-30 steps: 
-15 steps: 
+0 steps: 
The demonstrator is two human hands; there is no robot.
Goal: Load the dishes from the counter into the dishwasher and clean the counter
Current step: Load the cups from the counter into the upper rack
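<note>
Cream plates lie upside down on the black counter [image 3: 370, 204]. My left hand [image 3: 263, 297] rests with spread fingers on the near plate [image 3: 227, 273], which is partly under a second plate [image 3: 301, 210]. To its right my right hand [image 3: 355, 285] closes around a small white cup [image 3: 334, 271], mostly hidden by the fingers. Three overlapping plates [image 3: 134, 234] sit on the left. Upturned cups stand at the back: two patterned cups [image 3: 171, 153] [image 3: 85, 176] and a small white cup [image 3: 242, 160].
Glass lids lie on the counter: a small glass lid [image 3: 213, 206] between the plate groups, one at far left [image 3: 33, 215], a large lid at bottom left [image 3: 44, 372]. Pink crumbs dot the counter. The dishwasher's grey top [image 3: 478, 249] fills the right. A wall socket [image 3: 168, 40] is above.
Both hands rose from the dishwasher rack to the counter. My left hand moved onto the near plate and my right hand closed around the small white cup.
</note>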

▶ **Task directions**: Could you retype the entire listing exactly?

▶ **Solution for this exercise**:
-30 steps: 
-15 steps: 
+0 steps: 
The demonstrator is two human hands; there is no robot.
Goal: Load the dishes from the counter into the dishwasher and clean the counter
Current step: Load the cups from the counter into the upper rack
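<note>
Cream plates lie upside down on the black counter [image 3: 370, 204]. My left hand [image 3: 263, 297] rests with spread fingers on the near plate [image 3: 227, 273], which is partly under a second plate [image 3: 301, 210]. To its right my right hand [image 3: 355, 285] closes around a small white cup [image 3: 334, 271], mostly hidden by the fingers. Three overlapping plates [image 3: 134, 234] sit on the left. Upturned cups stand at the back: two patterned cups [image 3: 171, 153] [image 3: 85, 176] and a small white cup [image 3: 242, 160].
Glass lids lie on the counter: a small glass lid [image 3: 213, 206] between the plate groups, one at far left [image 3: 33, 215], a large lid at bottom left [image 3: 44, 372]. Pink crumbs dot the counter. The dishwasher's grey top [image 3: 478, 249] fills the right. A wall socket [image 3: 168, 40] is above.
Both hands rose from the dishwasher rack to the counter. My left hand moved onto the near plate and my right hand closed around the small white cup.
</note>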

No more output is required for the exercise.